This discoid beetle bulldozes through the sand to enhance fog harvesting (photo: Joh Henschel)

At least 48 animal species consume fog water, and quite a number of plants, too, although relatively few studies have examined this with plants, or, for that matter, with animals. Iconic are two species of fog-basking beetles and several other beetles that construct fog-collecting trenches from which they harvest water. Achieving this entails specialised fog-collecting behaviours, enabling these beetles to drink up to a third of their body weight of water during one fog incident, which was first highlighted 44 years ago in the journals Nature and Science.
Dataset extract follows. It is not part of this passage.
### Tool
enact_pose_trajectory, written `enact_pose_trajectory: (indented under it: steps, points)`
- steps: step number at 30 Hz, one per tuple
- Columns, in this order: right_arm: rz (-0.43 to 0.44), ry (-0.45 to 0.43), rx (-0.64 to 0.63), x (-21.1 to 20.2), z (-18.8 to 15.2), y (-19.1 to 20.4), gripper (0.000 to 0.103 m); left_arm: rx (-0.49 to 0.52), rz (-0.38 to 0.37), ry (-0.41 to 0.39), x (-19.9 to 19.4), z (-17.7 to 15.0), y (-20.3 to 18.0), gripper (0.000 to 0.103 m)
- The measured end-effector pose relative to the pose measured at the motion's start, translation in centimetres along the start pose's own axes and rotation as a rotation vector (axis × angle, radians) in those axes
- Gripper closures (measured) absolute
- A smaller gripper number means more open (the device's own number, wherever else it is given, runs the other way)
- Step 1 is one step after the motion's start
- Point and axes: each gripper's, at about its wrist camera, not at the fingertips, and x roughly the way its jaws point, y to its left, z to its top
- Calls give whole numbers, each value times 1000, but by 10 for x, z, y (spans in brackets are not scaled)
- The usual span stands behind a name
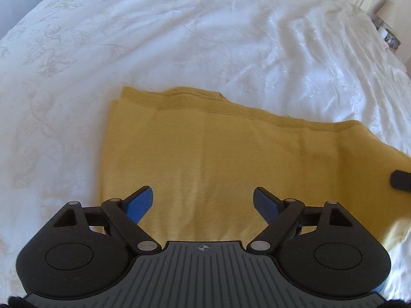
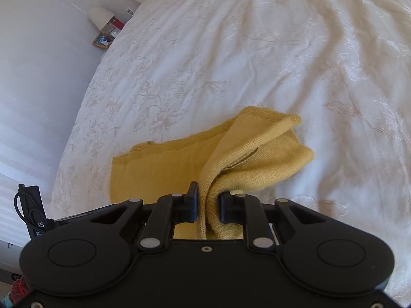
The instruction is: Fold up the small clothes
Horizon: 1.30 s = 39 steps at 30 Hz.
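Observation:
A mustard-yellow knitted garment (image 1: 218, 154) lies partly folded on a white bedspread (image 1: 179, 38). My left gripper (image 1: 203, 202) hovers over its near part, open and empty, blue pads spread wide. My right gripper (image 2: 208, 205) is shut on the garment's edge (image 2: 210, 205) and lifts a bunched flap (image 2: 257, 151) above the flat part (image 2: 154, 169). A fingertip of the right gripper shows at the right edge of the left wrist view (image 1: 400, 179).
The white embroidered bedspread (image 2: 257, 51) fills both views. A wall and a bedside spot with a lamp and a framed picture (image 2: 102, 39) lie beyond the bed's left edge. Cluttered items (image 1: 388, 36) lie beyond the bed's far right edge.

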Motion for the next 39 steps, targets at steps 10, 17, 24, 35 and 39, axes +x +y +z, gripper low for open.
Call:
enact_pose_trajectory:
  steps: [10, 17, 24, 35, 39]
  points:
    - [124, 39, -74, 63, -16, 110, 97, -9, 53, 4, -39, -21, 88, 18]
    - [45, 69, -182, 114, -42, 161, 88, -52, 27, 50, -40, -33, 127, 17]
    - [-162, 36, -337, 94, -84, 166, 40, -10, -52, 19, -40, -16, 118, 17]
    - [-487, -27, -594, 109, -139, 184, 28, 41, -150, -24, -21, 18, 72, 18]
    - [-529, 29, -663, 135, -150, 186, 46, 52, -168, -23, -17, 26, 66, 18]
Many other species get fog from droplets off their own bodies or vegetation, and spiders collect it from soaking wet silk on trapdoors — even mammals as large as elephant and giraffe benefit by ingesting fog-wetted vegetation. Fog-consuming species manage to sustain active adult populations during long intervals between rainfall events that boost their populations.

The general pattern is one of brief periods of boom, followed by long periods of not quite going bust, and it is fog that is largely responsible for keeping things “not quite” bust and thus keeping the desert alive.

Is there any indication that the fog is changing?

The long-term patterns of fog are complex, as is the underlying climatology in detail. Changes in fog could be due to changes in wind patterns and ocean temperatures or increasing elevation of warmer stratocumulus clouds reducing their interception of land.

At the Gobabeb Namib Research Institute, rainfall patterns have changed during the past 30 years. Astonishingly, the mean annual precipitation doubled across this period due to the occurrence of more extreme events, but the number of rainfall events decreased by almost a third. During long intervals between rainfalls, the occurrence of fog provides critical relief, but thirsty creatures will be left wanting if intervals between fog events were also to lengthen.

Fog is only one of several moisture sources, also including dew that some animals can tap. Some small desert creatures even manage to get water from atmospheric vapour.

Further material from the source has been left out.